▶ What you are asked to do:
In the records that follow, show each line where the word "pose" is present.

Source data START

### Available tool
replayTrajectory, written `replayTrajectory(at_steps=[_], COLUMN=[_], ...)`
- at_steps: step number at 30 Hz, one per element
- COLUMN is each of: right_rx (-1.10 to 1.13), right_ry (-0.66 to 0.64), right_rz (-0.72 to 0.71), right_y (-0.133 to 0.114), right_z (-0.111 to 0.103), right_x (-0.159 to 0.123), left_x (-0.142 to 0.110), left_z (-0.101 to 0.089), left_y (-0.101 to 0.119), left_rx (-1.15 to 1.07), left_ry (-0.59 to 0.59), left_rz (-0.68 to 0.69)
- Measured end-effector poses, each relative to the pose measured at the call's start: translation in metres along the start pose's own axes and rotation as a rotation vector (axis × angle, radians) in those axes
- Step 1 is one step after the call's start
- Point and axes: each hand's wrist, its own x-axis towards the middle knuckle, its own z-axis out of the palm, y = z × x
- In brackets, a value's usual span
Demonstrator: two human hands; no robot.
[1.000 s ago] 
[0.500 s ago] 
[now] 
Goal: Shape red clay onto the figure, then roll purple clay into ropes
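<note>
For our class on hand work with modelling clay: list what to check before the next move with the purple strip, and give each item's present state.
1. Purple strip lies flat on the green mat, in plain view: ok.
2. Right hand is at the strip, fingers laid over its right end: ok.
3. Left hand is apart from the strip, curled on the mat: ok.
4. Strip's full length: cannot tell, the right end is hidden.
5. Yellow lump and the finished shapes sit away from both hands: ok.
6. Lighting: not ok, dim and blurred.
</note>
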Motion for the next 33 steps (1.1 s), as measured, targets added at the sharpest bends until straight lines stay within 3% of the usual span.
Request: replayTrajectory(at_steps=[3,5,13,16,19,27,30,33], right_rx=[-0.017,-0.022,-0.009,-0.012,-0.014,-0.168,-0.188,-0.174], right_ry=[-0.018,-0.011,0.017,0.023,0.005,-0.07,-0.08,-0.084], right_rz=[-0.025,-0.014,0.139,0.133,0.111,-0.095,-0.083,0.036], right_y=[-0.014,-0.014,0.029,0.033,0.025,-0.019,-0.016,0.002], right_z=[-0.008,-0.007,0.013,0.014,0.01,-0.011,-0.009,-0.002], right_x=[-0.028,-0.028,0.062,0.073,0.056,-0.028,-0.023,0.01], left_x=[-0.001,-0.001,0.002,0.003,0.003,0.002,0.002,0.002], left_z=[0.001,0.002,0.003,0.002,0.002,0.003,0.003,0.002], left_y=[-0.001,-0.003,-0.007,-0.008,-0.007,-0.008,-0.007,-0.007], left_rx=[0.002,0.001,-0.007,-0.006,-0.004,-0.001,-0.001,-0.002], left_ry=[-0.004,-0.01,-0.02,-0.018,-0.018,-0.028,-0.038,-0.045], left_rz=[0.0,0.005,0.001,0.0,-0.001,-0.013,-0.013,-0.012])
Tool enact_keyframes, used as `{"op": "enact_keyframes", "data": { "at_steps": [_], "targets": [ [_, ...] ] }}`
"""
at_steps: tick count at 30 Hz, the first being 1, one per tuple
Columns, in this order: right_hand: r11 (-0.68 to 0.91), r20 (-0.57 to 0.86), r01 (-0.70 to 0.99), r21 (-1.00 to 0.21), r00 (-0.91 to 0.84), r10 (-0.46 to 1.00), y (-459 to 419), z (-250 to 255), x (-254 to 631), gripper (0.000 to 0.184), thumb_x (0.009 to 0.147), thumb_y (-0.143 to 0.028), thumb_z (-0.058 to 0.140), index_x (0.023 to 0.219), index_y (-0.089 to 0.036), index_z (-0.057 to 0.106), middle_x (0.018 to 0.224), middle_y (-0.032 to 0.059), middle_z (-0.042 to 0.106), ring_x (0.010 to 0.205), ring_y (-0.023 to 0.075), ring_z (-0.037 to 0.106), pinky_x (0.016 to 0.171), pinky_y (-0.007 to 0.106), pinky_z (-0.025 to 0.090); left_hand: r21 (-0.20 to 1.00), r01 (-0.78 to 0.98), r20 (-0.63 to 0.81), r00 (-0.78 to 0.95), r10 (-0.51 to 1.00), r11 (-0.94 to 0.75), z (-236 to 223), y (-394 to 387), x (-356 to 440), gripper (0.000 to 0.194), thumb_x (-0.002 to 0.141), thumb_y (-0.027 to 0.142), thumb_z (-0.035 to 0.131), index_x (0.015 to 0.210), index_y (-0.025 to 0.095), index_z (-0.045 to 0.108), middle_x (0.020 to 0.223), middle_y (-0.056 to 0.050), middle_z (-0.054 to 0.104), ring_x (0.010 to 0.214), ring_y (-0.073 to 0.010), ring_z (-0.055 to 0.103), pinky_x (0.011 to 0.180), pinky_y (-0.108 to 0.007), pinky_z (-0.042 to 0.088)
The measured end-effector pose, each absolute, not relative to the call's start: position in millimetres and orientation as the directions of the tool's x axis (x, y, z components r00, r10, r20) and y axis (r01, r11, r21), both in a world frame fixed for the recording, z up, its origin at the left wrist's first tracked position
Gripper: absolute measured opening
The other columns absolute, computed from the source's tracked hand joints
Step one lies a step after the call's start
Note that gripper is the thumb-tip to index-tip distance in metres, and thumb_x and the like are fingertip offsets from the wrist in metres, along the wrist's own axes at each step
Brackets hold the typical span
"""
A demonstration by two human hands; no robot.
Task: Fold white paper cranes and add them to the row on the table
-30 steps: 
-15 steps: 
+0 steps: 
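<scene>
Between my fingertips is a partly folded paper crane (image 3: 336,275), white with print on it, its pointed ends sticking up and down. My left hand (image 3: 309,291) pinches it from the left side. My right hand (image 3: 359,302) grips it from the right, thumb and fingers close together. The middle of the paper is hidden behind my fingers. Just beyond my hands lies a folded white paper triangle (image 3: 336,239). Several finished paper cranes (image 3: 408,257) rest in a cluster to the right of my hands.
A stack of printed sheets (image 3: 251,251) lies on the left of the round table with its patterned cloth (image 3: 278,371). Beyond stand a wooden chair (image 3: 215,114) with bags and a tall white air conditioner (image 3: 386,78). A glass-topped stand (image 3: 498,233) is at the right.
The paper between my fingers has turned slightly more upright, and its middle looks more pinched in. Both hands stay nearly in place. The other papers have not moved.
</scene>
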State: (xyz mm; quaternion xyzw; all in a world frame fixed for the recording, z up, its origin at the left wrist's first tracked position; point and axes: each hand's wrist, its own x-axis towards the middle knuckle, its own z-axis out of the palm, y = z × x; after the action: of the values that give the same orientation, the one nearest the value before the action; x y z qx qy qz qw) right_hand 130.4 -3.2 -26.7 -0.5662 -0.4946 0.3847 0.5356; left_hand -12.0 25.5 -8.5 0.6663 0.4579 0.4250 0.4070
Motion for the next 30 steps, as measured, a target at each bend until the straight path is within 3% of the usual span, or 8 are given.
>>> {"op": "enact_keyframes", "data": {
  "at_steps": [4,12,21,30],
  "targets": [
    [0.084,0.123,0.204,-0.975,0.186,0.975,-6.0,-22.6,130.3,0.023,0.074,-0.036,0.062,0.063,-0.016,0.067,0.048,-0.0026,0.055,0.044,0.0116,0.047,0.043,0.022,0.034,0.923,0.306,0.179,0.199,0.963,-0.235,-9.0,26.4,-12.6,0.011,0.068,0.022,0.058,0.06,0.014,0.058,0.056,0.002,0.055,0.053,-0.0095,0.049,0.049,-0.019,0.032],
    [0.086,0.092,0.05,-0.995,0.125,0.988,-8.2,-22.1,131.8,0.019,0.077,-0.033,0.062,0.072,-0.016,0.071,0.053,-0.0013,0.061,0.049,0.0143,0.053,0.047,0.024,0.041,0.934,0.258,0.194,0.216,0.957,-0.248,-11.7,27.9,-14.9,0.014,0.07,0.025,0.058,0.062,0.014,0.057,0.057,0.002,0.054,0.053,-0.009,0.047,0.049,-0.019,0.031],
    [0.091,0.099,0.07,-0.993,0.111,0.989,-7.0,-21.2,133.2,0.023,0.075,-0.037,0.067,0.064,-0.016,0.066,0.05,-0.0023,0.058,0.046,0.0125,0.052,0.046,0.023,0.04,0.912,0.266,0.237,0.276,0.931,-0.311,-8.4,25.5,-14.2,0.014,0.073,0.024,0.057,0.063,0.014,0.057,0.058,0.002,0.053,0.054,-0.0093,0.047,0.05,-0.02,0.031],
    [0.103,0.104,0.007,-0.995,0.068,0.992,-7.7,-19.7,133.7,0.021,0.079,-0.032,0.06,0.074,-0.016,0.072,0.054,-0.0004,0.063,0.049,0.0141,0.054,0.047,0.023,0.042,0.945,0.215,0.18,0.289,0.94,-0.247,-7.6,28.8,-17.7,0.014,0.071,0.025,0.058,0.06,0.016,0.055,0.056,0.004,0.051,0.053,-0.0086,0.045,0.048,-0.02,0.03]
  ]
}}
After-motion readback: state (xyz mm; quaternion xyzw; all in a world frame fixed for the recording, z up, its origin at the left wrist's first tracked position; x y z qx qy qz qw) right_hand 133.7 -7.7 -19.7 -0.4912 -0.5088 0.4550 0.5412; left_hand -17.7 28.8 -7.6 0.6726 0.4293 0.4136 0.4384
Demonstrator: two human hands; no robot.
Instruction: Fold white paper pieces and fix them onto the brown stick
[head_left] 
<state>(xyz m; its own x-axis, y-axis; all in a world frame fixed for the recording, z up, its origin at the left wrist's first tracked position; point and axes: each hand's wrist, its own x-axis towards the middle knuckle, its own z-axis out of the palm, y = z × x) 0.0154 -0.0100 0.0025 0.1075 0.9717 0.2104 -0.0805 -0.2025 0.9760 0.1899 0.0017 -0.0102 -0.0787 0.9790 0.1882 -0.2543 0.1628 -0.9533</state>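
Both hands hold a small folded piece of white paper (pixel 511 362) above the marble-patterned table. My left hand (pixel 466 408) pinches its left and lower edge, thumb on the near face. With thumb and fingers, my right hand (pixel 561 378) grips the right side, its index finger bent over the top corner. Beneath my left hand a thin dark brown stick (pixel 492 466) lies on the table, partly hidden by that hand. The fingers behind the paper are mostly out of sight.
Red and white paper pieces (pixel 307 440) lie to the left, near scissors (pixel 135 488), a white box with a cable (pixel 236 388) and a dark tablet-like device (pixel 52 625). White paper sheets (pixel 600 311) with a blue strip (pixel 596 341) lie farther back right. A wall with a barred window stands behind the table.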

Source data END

▶ Answer box:
- Measured end-effector poses, each relative to the pose measured at the call's start: translation in metres along the start pose's own axes and rotation as a rotation vector (axis × angle, radians) in those axes
The measured end-effector pose, each absolute, not relative to the call's start: position in millimetres and orientation as the directions of the tool's x axis (x, y, z components r00, r10, r20) and y axis (r01, r11, r21), both in a world frame fixed for the recording, z up, its origin at the left wrist's first tracked position

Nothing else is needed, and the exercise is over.